Navigating all this takes finesse. In a hyper-competitive market, stress is inevitable, and can't simply be escaped. And even though individual decompression strategies can be tremendously beneficial, and are strongly recommended, combatting it alone without accounting for context will likely fall short. The "just say no" approach has to be a matter of "we" not just "you." Here are a few collective nos to get us started:
1. Just say no to antiquated paradigms that assign stigma when we experience mental health issues. Anxiety and depression are universal. The struggle is not a suggestion of character, ability or worth. It's just a human reaction to life's stressors.
2. Just say no to segmented health care delivery systems and models that compartmentalize our psychological and physical health. We are whole human beings, and need to attend to our minds, bodies and spirits in a more holistic manner. Stress-related illness and death are sabotaging our health, and navigating stress needs to be at the forefront of treatment approaches, including lifestyle medicine interventions — not just pills.

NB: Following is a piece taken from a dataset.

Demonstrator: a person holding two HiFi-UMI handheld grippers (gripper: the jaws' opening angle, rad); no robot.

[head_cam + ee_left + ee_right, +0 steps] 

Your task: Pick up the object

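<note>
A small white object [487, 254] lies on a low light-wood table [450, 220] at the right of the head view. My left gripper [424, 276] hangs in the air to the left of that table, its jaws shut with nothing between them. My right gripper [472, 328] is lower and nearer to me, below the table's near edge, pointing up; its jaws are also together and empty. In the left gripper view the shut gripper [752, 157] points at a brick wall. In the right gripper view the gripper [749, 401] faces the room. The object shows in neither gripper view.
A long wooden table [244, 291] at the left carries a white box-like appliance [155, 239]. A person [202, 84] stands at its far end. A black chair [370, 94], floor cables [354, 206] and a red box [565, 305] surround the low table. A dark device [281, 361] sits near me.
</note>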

3. Just say no to leaving our kids, schools, teachers, and educational leaders last. When schools aren't prioritized and provided with the resources they need to engage students in meaningful experiences that facilitates deep intellectual, social, emotional, spiritual and creative growth, it is a travesty. When we fail to account for and leverage student wellbeing and work to build social and emotional skills and competencies in our children, we are likely to miss the chance to overturn poor outcomes seen across far too many of our schools. When resources are scarce, we also hurt the caring adults in education who are Angels on Earth, who devote themselves to developing our greatest future resource: thoughtful, critical thinkers who have the chance to reach their full potential.
4. Just say no to burnout-zone work environments. Institutions, companies and businesses that ignore employee wellbeing are behind the times. More than ever, we have come to recognize the value of ensuring positive work cultures that treat people humanely and take tangible actions to promote health and wellness. Burnout has endless costs, and takes its toll in ways that disrupt progress and potential. We can't stand for work cultures that ignore our needs any longer.
5. Just say no to hiding and worrying someone is going to find you out. We need to link arms and take collective action that allows us to become more transparent about how stress is affecting us. Our default mode may be to only present our neatly scripted sides, but when we take the risk to reveal our authentic selves, it allows us to be brave together without the fear of judgment. We have to say no to stigma, and know that stress is truly universal. While we can't avoid it, all of us can benefit from reaching out and accessing resources together, so that we can work to bring about sorely needed change in our thinking about stress within context.
The scramble to avoid becoming fried is tricky, and begs our constant attention. It's hard as individuals to simply "just say no," to say the least. Even if we seem to be navigating fairly well, we have a responsibility to one another to raise awareness and promote better policies and practices.
Given the pressures you are facing, is there something you can do to advocate for wider changes wherever you are situated personally or professionally? And if you are in a position of influence or leadership, how might you encourage this within your respective circles of impact?